## [Aim of the exercise]
Look below. Copy each line that has "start" in it.

## [Exercise inputs]
.....

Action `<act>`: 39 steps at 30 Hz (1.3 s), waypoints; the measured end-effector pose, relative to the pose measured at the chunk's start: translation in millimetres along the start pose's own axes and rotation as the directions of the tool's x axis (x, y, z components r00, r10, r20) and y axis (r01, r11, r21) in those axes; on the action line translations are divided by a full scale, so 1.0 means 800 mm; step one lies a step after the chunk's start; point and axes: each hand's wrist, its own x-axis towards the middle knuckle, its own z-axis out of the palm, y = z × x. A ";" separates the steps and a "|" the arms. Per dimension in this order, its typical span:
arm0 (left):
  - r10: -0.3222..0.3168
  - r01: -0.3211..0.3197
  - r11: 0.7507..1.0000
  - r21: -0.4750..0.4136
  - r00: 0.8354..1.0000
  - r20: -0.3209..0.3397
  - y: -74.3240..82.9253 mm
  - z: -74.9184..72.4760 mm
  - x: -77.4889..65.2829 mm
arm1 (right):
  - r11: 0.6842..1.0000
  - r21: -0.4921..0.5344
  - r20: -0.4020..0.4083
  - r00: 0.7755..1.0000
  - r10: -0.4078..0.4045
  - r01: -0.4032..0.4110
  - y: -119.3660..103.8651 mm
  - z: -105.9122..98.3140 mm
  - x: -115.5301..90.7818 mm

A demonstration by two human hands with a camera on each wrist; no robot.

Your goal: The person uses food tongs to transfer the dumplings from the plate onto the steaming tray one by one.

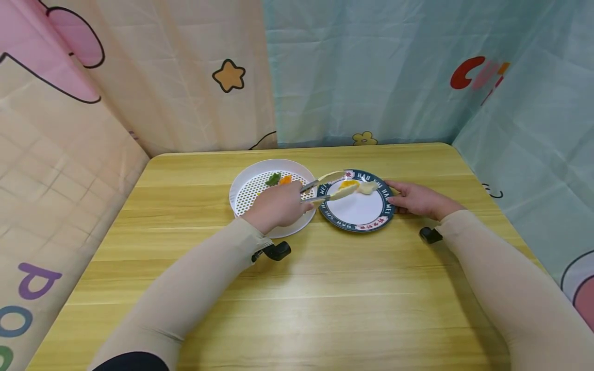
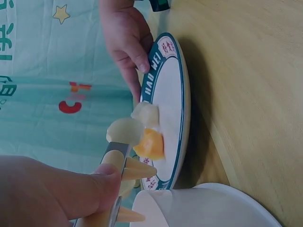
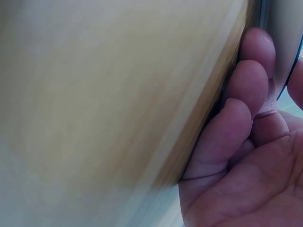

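My left grip [image 1: 278,206] holds cream-tipped metal tongs [image 1: 342,192] over the 10 o'clock edge of a round white plate [image 1: 355,210] with dark lettered rim [image 1: 333,220]; my right grip [image 1: 419,200] pinches that rim at 3 o'clock.

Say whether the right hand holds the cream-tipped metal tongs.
No: the left hand grips the tongs; the right hand holds the round, dark-rimmed plate.

Plate rim [image 1: 330,218]: repeated white capitals; "WEI" legible, preceding word reads "HAU" or "HAO". Red Chinese characters on pale rim patches, too small to read. Left curtain [image 1: 60,170]: purple letter [image 1: 39,270], like a "p"; blue "o" [image 1: 29,320] below; green letter [image 1: 9,355] cut off. Blue-green curtain [image 1: 362,72]: red "C" [image 1: 457,77]; adjoining pink and orange marks unclear.
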 end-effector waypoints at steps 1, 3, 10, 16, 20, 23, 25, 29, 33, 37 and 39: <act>0.000 0.000 1.000 0.007 1.000 0.005 0.002 0.000 0.002 | 1.000 0.002 -0.001 1.000 0.003 -0.003 0.000 0.000 0.000; -0.002 0.001 1.000 0.020 1.000 0.017 0.005 -0.001 0.006 | 1.000 0.004 -0.003 1.000 0.006 -0.006 0.000 0.000 0.001; 0.002 -0.004 0.999 0.040 0.999 0.047 0.014 0.000 0.014 | 1.000 0.001 -0.006 1.000 0.002 -0.002 0.000 -0.001 0.000; -0.003 0.001 0.999 0.041 0.999 0.048 0.015 0.000 0.014 | 1.000 0.006 -0.003 1.000 0.001 -0.001 0.000 -0.001 0.001; -0.003 0.001 0.999 0.049 1.000 0.030 0.012 0.002 0.014 | 1.000 0.014 0.000 1.000 -0.009 0.009 0.001 -0.001 0.001; 0.005 -0.006 0.999 0.054 1.000 0.015 0.011 0.003 0.014 | 1.000 0.015 -0.001 1.000 -0.014 0.014 0.003 -0.001 0.003; 0.009 -0.009 0.998 0.055 1.000 0.010 0.010 0.004 0.014 | 1.000 0.012 -0.003 1.000 -0.013 0.013 0.004 0.000 0.004; 0.008 -0.009 0.999 0.052 1.000 0.007 0.009 0.004 0.014 | 1.000 0.008 -0.005 1.000 -0.011 0.012 0.005 0.000 0.005; 0.007 -0.007 0.999 0.045 1.000 0.003 0.008 0.004 0.014 | 1.000 0.006 -0.006 1.000 -0.015 0.016 0.005 0.000 0.004; 0.017 -0.017 0.999 0.033 1.000 -0.002 0.008 0.004 0.013 | 1.000 0.010 -0.004 1.000 -0.014 0.014 0.005 0.000 0.003; 0.023 -0.023 0.999 0.026 1.000 -0.006 0.007 0.004 0.012 | 1.000 0.013 -0.004 1.000 -0.012 0.012 0.005 0.000 0.004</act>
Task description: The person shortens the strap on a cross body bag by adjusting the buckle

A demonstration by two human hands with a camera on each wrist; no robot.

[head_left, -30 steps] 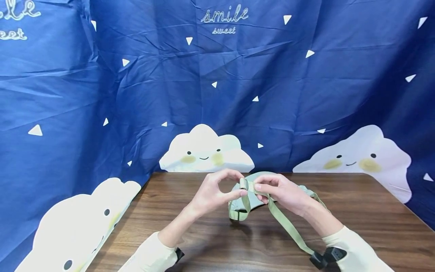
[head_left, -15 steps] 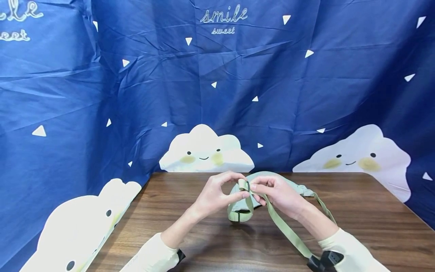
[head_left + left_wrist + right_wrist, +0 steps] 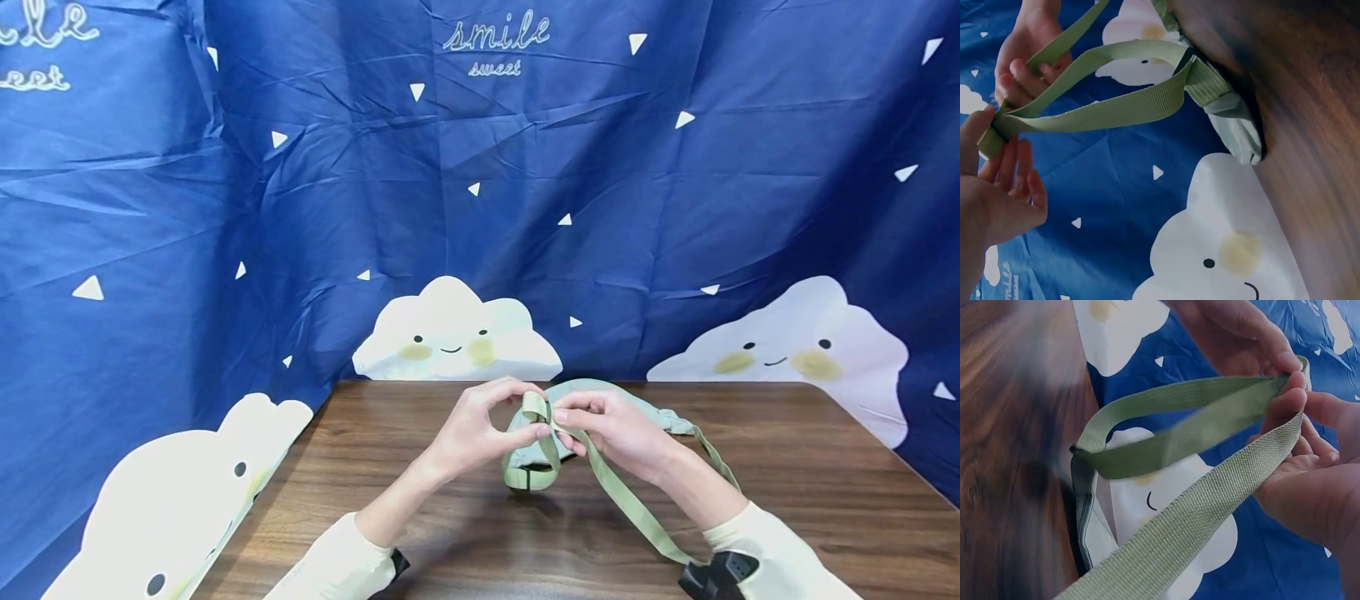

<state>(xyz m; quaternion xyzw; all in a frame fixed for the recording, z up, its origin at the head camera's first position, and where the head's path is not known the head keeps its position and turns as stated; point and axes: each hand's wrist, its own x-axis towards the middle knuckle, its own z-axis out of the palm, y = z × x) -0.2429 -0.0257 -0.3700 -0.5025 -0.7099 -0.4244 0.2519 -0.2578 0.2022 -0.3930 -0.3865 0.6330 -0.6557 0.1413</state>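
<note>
A pale green waist bag [image 3: 592, 387] lies toward the back of the table, partly behind the hands. Its green webbing strap [image 3: 633, 506] rises in a loop [image 3: 1129, 115] from the bag's end to a dark slider [image 3: 547, 412]. My left hand [image 3: 471, 429] pinches the folded strap at that slider between thumb and fingertips. Just to its right, my right hand [image 3: 622, 429] pinches the strap beside the slider, fingertips almost meeting the left ones. From the right hand the free strap length [image 3: 1191, 515] hangs down toward the right wrist.
The brown wooden table [image 3: 465, 533] spreads under both arms. Behind it hangs a blue curtain [image 3: 525, 208] with white clouds. A black piece [image 3: 696, 581] sits by the right cuff at the strap's lower end. Another strap section [image 3: 716, 458] runs behind the right forearm.
The right fingers have shifted slightly left, closer to the slider. The webbing fold at the left fingertips has turned and looks larger. The bag shows more to the right of the hands.
</note>
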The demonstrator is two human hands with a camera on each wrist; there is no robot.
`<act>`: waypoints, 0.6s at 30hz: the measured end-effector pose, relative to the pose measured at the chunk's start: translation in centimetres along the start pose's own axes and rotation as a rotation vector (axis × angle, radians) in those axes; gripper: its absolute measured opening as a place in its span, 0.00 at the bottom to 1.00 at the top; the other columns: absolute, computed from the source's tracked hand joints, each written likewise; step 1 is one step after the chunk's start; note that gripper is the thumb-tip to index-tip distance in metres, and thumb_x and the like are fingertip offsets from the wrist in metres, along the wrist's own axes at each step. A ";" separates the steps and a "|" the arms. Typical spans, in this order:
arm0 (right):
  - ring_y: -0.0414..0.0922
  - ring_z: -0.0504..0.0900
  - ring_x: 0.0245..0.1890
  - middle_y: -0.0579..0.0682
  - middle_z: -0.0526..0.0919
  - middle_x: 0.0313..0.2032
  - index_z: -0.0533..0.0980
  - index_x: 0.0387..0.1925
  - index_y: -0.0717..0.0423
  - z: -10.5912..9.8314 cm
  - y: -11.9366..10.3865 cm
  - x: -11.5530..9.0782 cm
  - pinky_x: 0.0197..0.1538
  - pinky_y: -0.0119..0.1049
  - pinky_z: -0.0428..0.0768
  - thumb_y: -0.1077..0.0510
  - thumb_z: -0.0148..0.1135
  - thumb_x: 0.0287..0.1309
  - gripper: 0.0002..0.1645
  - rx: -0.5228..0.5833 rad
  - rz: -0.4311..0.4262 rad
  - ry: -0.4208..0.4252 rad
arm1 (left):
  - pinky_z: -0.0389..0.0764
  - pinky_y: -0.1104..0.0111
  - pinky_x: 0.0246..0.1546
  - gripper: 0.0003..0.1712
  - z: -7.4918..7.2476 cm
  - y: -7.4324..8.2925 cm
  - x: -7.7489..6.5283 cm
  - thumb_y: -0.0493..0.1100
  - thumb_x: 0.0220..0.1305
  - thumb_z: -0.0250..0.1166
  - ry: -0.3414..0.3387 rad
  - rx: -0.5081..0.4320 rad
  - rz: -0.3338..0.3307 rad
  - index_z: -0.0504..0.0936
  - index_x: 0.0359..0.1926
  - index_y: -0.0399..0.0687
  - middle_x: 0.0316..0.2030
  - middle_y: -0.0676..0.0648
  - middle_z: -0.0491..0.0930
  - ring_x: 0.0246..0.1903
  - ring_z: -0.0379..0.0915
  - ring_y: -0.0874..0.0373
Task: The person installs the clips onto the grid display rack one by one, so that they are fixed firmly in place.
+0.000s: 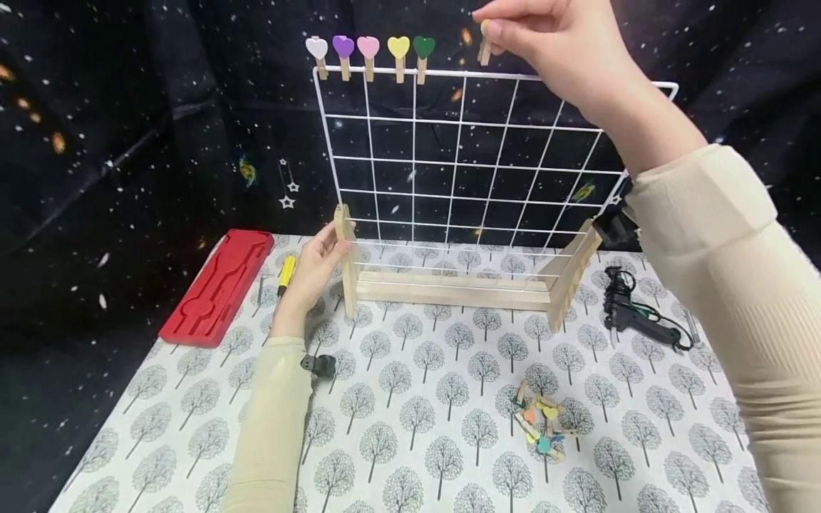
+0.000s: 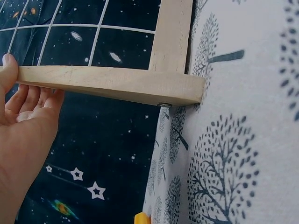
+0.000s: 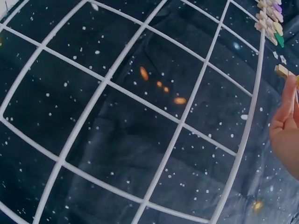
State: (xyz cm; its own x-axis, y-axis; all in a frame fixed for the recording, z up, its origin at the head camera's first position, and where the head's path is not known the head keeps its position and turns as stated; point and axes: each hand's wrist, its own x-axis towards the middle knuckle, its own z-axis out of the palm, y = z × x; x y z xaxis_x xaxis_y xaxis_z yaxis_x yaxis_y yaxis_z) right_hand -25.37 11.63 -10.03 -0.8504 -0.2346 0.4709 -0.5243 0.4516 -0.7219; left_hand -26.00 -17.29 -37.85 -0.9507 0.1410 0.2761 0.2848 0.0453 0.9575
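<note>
My right hand (image 1: 571, 53) pinches a small wooden clothespin (image 1: 484, 53) just above the top bar of a white wire grid (image 1: 465, 122). A bit of yellow shows at the clothespin's top, mostly covered by the fingertips; its lower end points down, apart from the bar. Heart-topped clothespins in white, purple, pink, yellow and green (image 1: 424, 48) stand clipped along the bar's left part. With thumb and fingers on opposite sides, my left hand (image 1: 311, 267) grips the left upright (image 2: 107, 85) of the wooden stand (image 1: 449, 291) that bears the grid.
Several loose clothespins (image 1: 544, 445) with coloured tops lie in a pile on the tree-print tablecloth (image 1: 417, 420). A red tray (image 1: 218, 288) and a yellow-handled tool (image 1: 286, 272) lie at the left. A black glue gun (image 1: 641, 317) with its cord lies right of the stand.
</note>
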 end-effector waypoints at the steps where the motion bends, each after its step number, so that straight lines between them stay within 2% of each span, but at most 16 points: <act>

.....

## [Solution to this task]
Action `<act>`: 39 steps at 30 Hz (1.3 s), waypoints; the measured end-effector pose, relative to the pose measured at the chunk's start: translation in millimetres along the start pose's own axes and rotation as the directions of the tool's x axis (x, y, z components r00, r10, r20) and y axis (r01, r11, r21) in those axes; on the action line translations are divided by a full scale, so 1.0 means 800 mm; step one lies a step after the chunk's start; point and axes: each hand's wrist, its own x-axis towards the middle knuckle, its own z-axis out of the palm, y = z × x. A ";" separates the steps and a "|" the arms. Per dimension in this order, its typical span:
`<act>`: waypoints, 0.6s at 30hz: the measured end-effector pose, relative to the pose measured at the chunk's start: translation in centimetres along the start pose's own axes and rotation as a rotation vector (axis × angle, radians) in those axes; gripper: its absolute measured opening as a place in its span, 0.00 at the bottom to 1.00 at the top; the other columns: absolute, computed from the source's tracked hand joints, each written likewise; step 1 is one step after the chunk's start; note that gripper is the thumb-tip to index-tip distance in metres, and thumb_x and the like are fingertip offsets from the wrist in metres, along the wrist's own axes at each step. A ";" separates the steps and a "|" the arms. Typical spans, in this order:

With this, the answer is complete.